また活動25周年を迎え、次作の朝ドラ『あんぱん』に二宮和也さんが出演することもあり、嵐が特別枠で登場するという2回目の予想は変わっていません。二宮さんはSTARTO ENTERTAINMENTから離れていますが、同じく事務所を移籍したNumber_iの初出場も考えられるため、嵐の出演(活動再開)はあり得なくはないと捉えています。
なお今回は2回目(10月7日付ブログエントリー)の予想をベースに、音楽ナタリー掲載コラム(10月21日に執筆)の内容を付加しています。『NHK MUSIC SPECIAL』の放送、著名人の訃報等を踏まえた最終予想は、11月10日前後に掲載する予定です。
最後に。NHKとSTARTO ENTERTAINMENTの関係性について、私見を掲載します。今回の紅白にて両者が良好な関係を復活させるという可能性を以前から感じていた者として、仮にこの予想が当たっているならば違和感を覚えます。
GEMNは活動最初期のインタビュー(7月5日掲載)にて、紅白への出演願望を語っています。また『劇場版 忍たま乱太郎 ドクタケ忍者隊最強の軍師』にて、なにわ男子が主題歌およびテーマ曲を担当、そしてNHK総合ではSixTONESの松村北斗さんが出演した朝ドラ『カムカムエヴリバディ』(2021-2022)が来月から再放送されます。再放送については、起用再開アナウンスから間もないタイミングで発表されています。
(NHKでは他にも、なにわ男子の長尾謙杜さんが出演した映画『岸辺露伴 ルーヴルへ行く』が今年5月6日に総合で放送されていました。

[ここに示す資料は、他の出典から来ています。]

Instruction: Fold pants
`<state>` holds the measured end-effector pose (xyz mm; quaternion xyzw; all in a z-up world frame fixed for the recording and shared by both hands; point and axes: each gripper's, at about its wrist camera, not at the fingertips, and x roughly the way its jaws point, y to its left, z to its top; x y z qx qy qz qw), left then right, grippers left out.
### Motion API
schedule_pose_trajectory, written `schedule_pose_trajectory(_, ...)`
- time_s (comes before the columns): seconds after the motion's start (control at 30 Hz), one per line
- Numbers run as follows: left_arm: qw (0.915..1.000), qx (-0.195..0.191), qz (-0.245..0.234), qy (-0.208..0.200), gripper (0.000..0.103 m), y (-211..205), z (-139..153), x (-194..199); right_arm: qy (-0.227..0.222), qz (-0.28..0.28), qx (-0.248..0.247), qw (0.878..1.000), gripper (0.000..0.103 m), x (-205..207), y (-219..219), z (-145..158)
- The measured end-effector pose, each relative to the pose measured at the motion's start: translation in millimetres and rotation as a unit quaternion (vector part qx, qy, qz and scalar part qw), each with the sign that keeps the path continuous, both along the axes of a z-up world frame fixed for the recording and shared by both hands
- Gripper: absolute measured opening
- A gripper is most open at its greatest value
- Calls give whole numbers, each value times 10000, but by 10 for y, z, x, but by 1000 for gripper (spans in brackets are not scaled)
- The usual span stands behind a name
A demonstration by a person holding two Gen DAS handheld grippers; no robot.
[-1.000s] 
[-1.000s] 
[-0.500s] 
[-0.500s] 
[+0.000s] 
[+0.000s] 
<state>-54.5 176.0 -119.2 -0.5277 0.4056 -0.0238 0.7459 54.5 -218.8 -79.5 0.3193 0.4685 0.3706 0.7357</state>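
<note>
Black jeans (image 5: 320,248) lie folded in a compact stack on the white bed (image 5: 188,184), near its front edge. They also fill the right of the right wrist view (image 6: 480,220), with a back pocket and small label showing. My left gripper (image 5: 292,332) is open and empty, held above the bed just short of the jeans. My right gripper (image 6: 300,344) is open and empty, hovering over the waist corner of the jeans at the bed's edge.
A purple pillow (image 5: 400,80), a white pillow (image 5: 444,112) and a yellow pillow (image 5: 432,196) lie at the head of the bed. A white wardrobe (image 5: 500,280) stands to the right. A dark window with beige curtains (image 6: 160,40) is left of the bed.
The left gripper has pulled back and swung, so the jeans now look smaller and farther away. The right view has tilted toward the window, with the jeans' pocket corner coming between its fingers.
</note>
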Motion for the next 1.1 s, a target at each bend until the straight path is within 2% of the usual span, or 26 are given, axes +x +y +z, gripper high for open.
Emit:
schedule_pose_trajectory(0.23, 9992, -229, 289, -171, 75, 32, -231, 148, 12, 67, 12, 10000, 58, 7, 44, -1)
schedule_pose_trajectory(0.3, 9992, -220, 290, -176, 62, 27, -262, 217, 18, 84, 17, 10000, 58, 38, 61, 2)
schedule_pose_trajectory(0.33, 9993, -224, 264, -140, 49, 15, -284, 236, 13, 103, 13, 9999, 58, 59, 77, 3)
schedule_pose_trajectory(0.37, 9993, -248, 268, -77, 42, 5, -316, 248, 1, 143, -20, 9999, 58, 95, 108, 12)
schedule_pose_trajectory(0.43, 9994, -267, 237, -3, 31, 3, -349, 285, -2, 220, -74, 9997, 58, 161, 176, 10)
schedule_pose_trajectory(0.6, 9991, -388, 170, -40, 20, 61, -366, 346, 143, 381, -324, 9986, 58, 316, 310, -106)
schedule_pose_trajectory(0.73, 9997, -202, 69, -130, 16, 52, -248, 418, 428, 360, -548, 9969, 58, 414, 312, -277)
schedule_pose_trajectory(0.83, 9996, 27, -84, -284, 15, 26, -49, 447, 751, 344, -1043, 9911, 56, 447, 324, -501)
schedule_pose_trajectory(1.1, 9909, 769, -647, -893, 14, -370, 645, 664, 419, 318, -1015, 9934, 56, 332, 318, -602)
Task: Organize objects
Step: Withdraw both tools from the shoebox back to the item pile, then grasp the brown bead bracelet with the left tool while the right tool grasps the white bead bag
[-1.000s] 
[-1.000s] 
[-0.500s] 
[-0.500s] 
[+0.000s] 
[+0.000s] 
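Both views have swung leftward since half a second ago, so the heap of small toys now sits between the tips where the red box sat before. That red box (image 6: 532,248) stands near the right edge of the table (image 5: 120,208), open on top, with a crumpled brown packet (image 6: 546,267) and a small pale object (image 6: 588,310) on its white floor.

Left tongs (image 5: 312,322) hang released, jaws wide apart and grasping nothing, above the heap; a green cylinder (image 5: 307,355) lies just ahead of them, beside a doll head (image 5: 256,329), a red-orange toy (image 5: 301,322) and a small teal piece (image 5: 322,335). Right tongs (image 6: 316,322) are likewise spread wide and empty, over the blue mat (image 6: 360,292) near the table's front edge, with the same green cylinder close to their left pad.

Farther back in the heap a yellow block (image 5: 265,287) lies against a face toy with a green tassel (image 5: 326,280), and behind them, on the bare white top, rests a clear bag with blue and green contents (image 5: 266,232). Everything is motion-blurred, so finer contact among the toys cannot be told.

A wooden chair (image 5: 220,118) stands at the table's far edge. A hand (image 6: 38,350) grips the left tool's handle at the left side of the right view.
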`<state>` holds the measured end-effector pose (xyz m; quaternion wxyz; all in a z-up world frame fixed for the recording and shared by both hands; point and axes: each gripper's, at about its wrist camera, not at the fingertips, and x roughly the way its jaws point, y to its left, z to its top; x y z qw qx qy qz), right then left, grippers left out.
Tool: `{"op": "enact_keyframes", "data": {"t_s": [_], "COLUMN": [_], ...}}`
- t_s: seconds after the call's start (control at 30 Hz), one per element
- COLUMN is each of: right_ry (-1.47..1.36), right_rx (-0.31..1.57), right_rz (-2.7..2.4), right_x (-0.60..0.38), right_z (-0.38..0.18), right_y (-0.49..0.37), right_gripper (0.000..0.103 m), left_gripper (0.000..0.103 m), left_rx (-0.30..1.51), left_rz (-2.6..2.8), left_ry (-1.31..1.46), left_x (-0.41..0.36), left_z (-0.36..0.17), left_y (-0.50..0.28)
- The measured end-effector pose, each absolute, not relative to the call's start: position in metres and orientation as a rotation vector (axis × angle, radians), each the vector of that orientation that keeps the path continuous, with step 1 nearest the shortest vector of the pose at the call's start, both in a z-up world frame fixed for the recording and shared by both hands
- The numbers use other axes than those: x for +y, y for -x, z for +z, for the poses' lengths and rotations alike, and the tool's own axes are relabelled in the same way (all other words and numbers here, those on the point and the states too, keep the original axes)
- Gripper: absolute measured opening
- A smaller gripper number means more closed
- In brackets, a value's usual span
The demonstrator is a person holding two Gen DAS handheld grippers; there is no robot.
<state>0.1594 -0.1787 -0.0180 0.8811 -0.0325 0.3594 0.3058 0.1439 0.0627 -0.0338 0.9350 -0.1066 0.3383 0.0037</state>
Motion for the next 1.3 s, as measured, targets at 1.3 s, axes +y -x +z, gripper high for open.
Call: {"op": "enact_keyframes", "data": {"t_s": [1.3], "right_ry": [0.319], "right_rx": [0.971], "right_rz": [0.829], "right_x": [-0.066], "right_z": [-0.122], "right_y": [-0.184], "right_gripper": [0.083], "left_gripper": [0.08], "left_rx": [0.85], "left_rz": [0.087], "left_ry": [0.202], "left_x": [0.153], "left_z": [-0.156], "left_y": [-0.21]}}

)
これらから、NHK側がSTARTO ENTERTAINMENT所属タレントの起用を再開することは今夏の段階から既定路線だったのでは、という疑問が自分の中で拭えずにいます。
旧ジャニーズ事務所初代社長の性加害問題は解決されなければならず、メディアによって差はあれど新規出演見送りの方針も理解できるものです。ただ、方針と矛盾する状況が発生してはいないか自問自答し、発生の際はきちんと経緯を説明する、また方針変更の基準を(ある程度でも)予め明確にすることは必要ではと考えます。報道姿勢等も含め、曖昧なままでいることが今のメディア全般の根本的問題ではというのが私見です。
GEMN「ファタール」がヒットの兆しをみせた段階で記した内容は、『NHKスペシャル』に対し抱いた違和感と似ているかもしれません。STARTO ENTERTAINMENT所属歌手を起用する/しない、そのどちらを選んでも紅白は批判を免れないと考えますが、そこから逃げることなく、紅白、もっといえばNHKの考えを毅然と示すことを願います。それこそが責任ある態度であり、保身脱却の第一歩ではないでしょうか。